Julie Jensen

Personal information
- Full name: Julie Kepp Jensen
- Nationality: Danish
- Born: 3 January 2000 (age 26) Hvidovre, Denmark

Sport
- Sport: Swimming
- Strokes: Freestyle

Medal record
European Championships (LC)
| Silver medal – second place | 2024 Belgrade | 4 × 100 m freestyle |
| Bronze medal – third place | 2018 Glasgow | 4×100 m freestyle |
| Bronze medal – third place | 2024 Belgrade | 50 m freestyle |
European Championships (SC)
| Silver medal – second place | 2017 Copenhagen | 4×50 m medley |
| Bronze medal – third place | 2017 Copenhagen | 4×50 m freestyle |
| Bronze medal – third place | 2019 Glasgow | 4×50 m freestyle |
| Bronze medal – third place | 2023 Otopeni | 50 m freestyle |
European Junior Championships
| Silver medal – second place | 2017 Netanya | 50 m freestyle |

= Julie Kepp Jensen =

Danish swimmer (born 2000)

Julie Kepp Jensen (born 3 January 2000) is a Danish swimmer.
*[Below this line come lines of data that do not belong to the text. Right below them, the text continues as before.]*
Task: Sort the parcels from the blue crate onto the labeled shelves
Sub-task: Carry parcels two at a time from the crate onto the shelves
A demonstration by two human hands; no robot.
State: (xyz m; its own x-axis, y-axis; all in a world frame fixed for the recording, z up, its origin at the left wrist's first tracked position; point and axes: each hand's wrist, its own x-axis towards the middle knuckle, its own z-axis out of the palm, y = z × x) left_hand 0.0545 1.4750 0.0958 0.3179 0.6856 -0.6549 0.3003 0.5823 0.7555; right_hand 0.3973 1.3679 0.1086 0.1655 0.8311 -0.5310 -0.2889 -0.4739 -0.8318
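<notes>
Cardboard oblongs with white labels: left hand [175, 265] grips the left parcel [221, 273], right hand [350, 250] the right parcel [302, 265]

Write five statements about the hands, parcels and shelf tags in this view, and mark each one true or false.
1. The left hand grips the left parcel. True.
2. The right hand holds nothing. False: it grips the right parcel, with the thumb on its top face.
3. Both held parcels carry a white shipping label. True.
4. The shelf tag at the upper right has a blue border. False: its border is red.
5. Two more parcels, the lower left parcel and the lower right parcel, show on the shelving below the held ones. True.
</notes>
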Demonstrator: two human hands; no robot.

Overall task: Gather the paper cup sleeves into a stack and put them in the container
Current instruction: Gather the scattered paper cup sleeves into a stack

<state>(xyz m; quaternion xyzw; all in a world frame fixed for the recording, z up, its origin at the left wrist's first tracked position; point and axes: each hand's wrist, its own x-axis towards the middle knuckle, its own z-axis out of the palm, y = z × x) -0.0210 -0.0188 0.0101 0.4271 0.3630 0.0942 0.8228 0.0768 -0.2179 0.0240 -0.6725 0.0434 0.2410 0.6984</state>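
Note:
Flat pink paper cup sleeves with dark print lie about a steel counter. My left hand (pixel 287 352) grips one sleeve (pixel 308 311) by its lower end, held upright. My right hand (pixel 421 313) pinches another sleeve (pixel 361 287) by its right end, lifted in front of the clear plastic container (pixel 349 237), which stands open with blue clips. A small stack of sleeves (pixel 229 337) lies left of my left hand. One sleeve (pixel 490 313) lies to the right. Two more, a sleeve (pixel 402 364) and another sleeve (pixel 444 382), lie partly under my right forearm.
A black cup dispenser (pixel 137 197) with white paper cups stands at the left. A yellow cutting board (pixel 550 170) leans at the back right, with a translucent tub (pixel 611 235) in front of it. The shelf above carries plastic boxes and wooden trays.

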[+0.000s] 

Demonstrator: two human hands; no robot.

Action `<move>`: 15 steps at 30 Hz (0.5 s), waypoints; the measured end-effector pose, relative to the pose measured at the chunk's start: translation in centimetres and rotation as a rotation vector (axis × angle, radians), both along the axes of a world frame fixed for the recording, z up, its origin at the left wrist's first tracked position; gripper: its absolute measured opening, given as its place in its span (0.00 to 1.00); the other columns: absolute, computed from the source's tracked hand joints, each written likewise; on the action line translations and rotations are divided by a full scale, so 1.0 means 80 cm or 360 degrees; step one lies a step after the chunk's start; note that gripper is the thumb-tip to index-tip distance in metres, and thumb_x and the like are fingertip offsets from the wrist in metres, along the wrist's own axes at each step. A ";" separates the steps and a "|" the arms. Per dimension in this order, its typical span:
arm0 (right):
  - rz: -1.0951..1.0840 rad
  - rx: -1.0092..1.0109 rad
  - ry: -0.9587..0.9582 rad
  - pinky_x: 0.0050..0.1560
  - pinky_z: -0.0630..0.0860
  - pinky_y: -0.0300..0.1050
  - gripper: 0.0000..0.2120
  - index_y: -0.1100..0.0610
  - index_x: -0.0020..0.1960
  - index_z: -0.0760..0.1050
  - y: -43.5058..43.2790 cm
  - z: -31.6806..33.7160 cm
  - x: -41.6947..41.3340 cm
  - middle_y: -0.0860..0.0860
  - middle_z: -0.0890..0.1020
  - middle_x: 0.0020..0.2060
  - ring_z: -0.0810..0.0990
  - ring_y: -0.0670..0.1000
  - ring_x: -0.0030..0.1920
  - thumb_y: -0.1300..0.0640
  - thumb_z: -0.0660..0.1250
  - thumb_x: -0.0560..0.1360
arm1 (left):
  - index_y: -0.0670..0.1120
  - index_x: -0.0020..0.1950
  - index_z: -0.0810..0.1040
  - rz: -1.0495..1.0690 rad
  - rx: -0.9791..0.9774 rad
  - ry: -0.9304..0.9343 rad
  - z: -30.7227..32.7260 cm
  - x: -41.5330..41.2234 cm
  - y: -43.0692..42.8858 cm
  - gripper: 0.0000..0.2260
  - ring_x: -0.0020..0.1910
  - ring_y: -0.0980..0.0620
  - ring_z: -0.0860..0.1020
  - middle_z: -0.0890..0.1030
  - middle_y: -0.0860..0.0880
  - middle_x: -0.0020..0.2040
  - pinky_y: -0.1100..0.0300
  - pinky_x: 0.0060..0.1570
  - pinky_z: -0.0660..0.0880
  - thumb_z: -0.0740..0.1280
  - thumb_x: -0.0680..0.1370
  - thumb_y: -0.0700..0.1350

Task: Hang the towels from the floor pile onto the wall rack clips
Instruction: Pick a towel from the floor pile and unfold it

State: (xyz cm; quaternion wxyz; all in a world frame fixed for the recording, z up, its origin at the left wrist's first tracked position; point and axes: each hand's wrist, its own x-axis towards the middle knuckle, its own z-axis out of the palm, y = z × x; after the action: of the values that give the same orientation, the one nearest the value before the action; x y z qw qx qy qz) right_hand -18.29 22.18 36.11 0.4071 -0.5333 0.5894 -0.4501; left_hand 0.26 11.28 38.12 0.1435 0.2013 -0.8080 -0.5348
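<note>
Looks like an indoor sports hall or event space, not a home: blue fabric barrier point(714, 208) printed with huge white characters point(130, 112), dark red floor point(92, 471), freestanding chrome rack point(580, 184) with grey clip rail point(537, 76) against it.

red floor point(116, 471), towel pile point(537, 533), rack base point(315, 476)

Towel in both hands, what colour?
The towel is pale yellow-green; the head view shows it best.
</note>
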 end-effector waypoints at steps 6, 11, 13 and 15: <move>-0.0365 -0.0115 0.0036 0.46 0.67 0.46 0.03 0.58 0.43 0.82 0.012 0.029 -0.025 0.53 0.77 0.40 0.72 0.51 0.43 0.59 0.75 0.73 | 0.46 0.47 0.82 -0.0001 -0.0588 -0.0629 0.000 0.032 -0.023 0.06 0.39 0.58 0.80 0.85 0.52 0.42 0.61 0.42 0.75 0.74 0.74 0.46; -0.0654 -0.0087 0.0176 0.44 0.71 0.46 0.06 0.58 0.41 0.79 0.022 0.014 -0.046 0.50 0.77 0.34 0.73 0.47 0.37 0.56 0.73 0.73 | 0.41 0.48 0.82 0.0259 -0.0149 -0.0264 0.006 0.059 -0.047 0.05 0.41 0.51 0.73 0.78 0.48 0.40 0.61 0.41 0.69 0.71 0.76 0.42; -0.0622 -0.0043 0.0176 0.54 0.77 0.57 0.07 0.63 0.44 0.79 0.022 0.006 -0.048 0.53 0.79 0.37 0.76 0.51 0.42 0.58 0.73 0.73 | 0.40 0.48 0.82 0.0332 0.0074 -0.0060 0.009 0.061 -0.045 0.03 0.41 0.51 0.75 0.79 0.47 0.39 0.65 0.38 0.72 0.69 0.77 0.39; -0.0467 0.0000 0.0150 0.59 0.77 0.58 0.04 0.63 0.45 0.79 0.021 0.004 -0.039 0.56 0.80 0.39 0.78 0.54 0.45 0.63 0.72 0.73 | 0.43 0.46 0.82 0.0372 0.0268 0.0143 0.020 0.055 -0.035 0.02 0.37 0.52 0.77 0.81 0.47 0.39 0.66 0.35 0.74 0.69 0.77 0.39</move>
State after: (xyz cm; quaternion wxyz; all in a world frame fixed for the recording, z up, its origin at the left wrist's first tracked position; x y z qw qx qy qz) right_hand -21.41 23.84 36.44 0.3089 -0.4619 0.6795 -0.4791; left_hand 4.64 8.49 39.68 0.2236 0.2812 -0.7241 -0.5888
She competed in the women's 4 × 100m freestyle relay event at the 2016 Summer Olympics where she placed 12th. She competed in the 2020 Summer Olympics and placed 8th in the same event, and also competed in the women's 50m freestyle event. She placed 11th and got a personal best, qualifying for the semifinals for the women's 50m freestyle in Paris 2024. She ended up in 16th place during the semifinals.